## Task details
Which lines in the data contain the word "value"? Please copy each of them.

## Data extract
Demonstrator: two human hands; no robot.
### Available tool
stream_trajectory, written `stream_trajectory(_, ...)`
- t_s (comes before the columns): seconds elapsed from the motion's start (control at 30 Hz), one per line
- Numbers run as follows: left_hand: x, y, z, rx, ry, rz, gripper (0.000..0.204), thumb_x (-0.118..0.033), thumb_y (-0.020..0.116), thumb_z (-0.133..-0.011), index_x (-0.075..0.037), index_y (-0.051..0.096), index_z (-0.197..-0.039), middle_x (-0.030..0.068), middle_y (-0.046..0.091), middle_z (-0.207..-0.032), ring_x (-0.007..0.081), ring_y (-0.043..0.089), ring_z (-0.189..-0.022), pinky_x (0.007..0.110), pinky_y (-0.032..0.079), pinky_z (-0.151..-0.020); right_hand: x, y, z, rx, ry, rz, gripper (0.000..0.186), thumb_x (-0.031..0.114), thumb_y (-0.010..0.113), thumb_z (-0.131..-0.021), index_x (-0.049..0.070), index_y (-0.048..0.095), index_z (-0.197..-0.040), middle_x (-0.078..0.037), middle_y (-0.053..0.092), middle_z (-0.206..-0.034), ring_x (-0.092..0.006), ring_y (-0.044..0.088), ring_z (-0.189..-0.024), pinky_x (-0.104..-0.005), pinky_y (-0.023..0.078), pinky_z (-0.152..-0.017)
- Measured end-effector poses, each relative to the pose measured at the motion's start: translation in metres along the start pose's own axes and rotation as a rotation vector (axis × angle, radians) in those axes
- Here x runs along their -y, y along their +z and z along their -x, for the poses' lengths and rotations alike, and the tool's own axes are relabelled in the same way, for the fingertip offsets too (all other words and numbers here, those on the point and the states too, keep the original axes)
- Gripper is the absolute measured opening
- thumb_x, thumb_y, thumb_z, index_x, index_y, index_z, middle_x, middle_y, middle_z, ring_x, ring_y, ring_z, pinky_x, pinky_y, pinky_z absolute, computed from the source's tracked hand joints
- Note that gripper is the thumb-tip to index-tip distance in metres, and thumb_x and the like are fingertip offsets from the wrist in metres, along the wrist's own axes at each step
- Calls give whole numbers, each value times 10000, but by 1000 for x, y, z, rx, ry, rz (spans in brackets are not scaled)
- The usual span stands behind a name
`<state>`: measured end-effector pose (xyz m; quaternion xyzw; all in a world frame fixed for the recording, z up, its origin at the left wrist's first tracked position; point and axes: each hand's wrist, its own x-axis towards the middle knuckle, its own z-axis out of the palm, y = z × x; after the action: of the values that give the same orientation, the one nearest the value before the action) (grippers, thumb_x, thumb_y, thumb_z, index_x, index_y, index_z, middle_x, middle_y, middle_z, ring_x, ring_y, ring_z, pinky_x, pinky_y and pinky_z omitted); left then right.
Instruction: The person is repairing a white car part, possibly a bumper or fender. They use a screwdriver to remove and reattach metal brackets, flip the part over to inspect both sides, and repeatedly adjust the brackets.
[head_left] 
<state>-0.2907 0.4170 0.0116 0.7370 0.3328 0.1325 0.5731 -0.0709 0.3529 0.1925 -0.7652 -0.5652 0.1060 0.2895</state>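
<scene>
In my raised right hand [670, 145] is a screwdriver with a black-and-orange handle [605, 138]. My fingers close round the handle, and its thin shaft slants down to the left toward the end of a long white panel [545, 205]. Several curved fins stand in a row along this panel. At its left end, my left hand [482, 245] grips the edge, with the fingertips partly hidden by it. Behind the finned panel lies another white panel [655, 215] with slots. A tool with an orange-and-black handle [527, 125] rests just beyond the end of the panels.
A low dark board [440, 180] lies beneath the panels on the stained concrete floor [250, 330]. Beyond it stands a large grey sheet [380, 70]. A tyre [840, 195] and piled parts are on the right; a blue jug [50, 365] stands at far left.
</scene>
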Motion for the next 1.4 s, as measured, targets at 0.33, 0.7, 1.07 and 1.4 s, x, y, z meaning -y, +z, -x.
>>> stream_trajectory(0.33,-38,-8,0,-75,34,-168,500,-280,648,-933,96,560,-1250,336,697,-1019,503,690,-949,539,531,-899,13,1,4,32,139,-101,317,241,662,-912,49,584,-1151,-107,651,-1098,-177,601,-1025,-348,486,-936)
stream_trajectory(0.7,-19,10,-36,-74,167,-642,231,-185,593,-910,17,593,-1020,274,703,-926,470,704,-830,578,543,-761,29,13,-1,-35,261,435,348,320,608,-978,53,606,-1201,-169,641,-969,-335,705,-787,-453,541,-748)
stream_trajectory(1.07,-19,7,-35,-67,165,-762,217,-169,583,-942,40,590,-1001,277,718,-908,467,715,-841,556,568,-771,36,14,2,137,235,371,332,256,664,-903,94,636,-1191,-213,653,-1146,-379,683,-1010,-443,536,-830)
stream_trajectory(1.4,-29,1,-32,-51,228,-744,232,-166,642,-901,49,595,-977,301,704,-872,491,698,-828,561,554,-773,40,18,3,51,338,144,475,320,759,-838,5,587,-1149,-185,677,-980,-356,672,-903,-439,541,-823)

## Finished exercise
- Calls give whole numbers, each value times 10000, but by 1000 for x, y, z, rx, ry, rz (spans in brackets are not scaled)
`<state>`: measured end-effector pose (xyz m; quaternion xyzw; all in a world frame fixed for the recording, z up, its origin at the left wrist's first tracked position; point and axes: each hand's wrist, its own x-axis towards the middle knuckle, its own z-axis out of the palm, y = z × x; after the action: of the values that give the same orientation, the one nearest the value before the action) (grippers, thumb_x, thumb_y, thumb_z, index_x, index_y, index_z, middle_x, middle_y, middle_z, ring_x, ring_y, ring_z, pinky_x, pinky_y and pinky_z omitted); left then right.

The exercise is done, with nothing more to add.